Deuxième - Second

De MultiGram

Pour désigner un objet de rang 2, le français dispose de deux adjectifs, deuxième et second, réputés se distribuer les valeurs suivantes :

  • Le deuxième d’une série de plus de deux, réelle ou potentielle, est désigné à l’aide de l’adjectif deuxième ;
  • Le deuxième d’une série de deux (c’est-à-dire le dernier de deux) est désigné à l’aide de l’adjectif second.

Vue sous cet angle, la différence entre les deux phrases suivantes

A. C’est la deuxième fois que tu renverses ta tasse de café.
B. C’est la seconde fois que tu renverses ta tasse de café.

pourrait s’interpréter comme suit :

  • dans A, la série est ouverte, il peut y avoir une troisième occurrence, même si elle n’est pas souhaitée ;
  • dans B, la série est fermée, on n’envisage pas la possibilité d’une troisième occurrence.

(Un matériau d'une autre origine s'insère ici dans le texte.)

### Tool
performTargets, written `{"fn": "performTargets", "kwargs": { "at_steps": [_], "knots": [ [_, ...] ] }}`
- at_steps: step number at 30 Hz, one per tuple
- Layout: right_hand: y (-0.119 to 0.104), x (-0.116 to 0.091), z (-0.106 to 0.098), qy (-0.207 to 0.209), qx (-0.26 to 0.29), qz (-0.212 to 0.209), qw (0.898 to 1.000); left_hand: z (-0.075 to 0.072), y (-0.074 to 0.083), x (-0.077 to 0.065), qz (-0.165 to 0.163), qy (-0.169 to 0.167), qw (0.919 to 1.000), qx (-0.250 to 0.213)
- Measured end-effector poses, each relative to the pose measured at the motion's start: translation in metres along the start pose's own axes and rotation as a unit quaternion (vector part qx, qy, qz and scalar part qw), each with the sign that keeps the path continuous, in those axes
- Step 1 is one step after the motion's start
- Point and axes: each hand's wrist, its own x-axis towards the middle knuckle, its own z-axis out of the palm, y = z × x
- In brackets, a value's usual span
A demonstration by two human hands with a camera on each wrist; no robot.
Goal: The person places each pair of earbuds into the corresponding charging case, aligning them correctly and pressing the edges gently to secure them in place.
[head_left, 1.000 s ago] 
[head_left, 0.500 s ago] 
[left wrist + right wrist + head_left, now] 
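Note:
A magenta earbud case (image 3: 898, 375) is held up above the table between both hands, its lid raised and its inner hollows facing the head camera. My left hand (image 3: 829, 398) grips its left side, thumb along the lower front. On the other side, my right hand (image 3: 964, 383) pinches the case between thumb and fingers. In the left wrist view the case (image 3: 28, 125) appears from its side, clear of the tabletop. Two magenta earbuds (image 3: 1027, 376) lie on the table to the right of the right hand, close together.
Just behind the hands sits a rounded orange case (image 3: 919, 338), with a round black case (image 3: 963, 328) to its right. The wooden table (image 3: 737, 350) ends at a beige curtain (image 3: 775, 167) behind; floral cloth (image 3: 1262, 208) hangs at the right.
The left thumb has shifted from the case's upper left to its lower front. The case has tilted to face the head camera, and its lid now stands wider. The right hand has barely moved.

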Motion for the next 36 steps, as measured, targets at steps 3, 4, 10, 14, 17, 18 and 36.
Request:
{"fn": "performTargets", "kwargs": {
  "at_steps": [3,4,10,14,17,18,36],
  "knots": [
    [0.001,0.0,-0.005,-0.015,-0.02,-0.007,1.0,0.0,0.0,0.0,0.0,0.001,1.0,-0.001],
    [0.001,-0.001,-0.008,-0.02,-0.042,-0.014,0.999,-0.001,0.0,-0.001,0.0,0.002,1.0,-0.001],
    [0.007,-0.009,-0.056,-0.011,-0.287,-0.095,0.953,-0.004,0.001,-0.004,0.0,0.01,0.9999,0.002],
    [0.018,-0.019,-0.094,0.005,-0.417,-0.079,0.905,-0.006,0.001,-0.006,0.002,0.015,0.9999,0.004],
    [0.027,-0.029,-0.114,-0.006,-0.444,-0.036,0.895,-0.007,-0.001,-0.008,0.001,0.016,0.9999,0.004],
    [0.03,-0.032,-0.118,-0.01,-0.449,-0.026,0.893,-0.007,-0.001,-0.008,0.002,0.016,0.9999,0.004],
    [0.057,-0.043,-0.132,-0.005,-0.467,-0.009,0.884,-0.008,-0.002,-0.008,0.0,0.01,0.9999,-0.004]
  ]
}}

Toutefois, l’usage est loin de cautionner cette distribution des deux adjectifs décrite par les grammairiens. Qu’on en juge par deux exemples issus du contexte universitaire belge :

  1. L’année universitaire est en Belgique divisée en trois périodes de quatre mois appelés quadrimestres ; la deuxième de ces périodes est officiellement appelée second quadrimestre, bien qu’il y en ait invariablement un troisième qui suit ;
  2. L’année universitaire compte deux sessions d’examen, la deuxième étant une session de rattrapage ; la session de rattrapage est indifféremment appelée seconde session ou deuxième session, alors qu’aucune troisième session n’est jamais organisée ni même autorisée.

L'usage courant cautionne l'usage universitaire : le fait de dire

C’est la deuxième rue à droite.

plutôt que

C’est la seconde rue à droite.

ne présume pas nécessairement de l’existence d’une troisième rue à droite.

Pour l’Académie française, l’unique différence d’emploi entre ces deux mots est que second appartient à la langue soignée et que seul deuxième entre dans la formation des ordinaux complexes (vingt-deuxième, etc.). Pourtant, même en dehors des cas signalés par l’Académie, les deux mots ne sont pas librement interchangeables. En effet, dans l'usage, sans différence de registre :

  • le deuxième est celui qui est compté après le premier, ce premier étant toujours présent et offrant un point de comparaison avec ceux qui suivent → un polygame parlera ainsi plus volontiers de sa deuxième épouse, même s’il n’en a pas davantage que deux ;
  • le second est celui qui vient après le premier, mais s’en distingue en présentant des caractéristiques propres → un veuf qui vient de se remarier parlera plus volontiers de sa seconde épouse (celle qui remplace la première, décédée), ce qui n’exclut pas un troisième mariage ultérieur.

Vue sous ce nouvel angle, la différence entre les deux phrases suivantes :

A. C’est la deuxième fois que tu renverses ta tasse de café.
B. C’est la seconde fois que tu renverses ta tasse de café.

s’interprètera de la manière suivante :

  • dans A, ce qui est mis en avant c’est l’addition des occurrences de l’évènement « renverser sa tasse de café » – c’est l’accumulation qui est soulignée ;
  • dans B, chaque occurrence de l’évènement est considérée indépendamment des autres – c’est la répétition qui est soulignée.